Lines from the one containing "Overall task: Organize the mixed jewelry" through the end of the data are to be returned exactly, and no others.

---- DATA SHOWN

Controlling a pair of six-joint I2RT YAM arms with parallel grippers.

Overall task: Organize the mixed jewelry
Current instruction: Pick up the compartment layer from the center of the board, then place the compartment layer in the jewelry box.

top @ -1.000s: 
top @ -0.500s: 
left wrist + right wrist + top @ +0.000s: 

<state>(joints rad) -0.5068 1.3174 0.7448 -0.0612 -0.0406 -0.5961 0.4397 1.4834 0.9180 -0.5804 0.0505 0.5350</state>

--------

• [SOLUTION TO THIS EXERCISE]:
Overall task: Organize the mixed jewelry
Current instruction: Pick up the compartment layer from the center of the board, then place the compartment layer in the jewelry box.

top @ -1.000s: 
top @ -0.500s: 
left wrist + right wrist + top @ +0.000s: 

<state>(joints rad) -0.5068 1.3174 0.7448 -0.0612 -0.0406 -0.5961 0.4397 1.4834 0.9180 -0.5804 0.0505 0.5350</state>

What this exercise needed has been supplied.